# Exercise
Could you copy exactly the lines from the one containing "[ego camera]" through the last line of the records below, and nothing else?

# Extracted records

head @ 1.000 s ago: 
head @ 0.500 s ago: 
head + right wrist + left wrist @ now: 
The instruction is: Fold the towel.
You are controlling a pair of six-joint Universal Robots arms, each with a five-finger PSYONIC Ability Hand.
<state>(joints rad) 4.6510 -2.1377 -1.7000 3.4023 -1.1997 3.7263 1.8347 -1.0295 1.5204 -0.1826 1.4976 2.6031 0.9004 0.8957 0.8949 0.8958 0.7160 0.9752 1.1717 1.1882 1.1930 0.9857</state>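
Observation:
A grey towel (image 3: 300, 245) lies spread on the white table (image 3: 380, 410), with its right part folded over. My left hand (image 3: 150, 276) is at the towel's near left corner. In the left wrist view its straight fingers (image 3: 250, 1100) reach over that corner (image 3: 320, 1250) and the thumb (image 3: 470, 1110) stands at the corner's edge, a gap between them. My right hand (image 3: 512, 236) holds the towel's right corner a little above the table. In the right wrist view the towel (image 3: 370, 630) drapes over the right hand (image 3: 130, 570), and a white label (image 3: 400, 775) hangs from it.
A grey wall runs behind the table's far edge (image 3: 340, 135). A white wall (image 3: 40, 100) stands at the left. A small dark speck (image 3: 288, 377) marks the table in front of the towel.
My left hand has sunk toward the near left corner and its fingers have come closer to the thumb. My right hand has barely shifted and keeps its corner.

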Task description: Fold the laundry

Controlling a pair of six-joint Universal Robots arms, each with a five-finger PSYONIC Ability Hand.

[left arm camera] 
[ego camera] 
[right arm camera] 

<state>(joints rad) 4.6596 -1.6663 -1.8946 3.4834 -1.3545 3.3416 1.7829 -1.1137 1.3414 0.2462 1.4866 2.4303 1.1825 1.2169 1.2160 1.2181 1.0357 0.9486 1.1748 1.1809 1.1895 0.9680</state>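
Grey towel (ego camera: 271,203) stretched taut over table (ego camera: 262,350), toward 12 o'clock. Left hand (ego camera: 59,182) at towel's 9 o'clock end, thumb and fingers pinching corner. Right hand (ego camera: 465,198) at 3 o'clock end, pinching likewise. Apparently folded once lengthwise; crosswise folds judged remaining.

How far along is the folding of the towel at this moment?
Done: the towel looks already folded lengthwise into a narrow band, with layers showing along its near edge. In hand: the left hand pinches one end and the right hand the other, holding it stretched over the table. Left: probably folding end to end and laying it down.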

# Exercise response
[ego camera] 
[right arm camera] 

<state>(joints rad) 4.6596 -1.6663 -1.8946 3.4834 -1.3545 3.3416 1.7829 -1.1137 1.3414 0.2462 1.4866 2.4303 1.1825 1.2169 1.2160 1.2181 1.0357 0.9486 1.1748 1.1809 1.1895 0.9680</state>
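Grey towel (ego camera: 271,203) stretched taut over table (ego camera: 262,350), toward 12 o'clock. Left hand (ego camera: 59,182) at towel's 9 o'clock end, thumb and fingers pinching corner. Right hand (ego camera: 465,198) at 3 o'clock end, pinching likewise. Apparently folded once lengthwise; crosswise folds judged remaining.

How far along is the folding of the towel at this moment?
Done: the towel looks already folded lengthwise into a narrow band, with layers showing along its near edge. In hand: the left hand pinches one end and the right hand the other, holding it stretched over the table. Left: probably folding end to end and laying it down.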

The answer contains nothing further.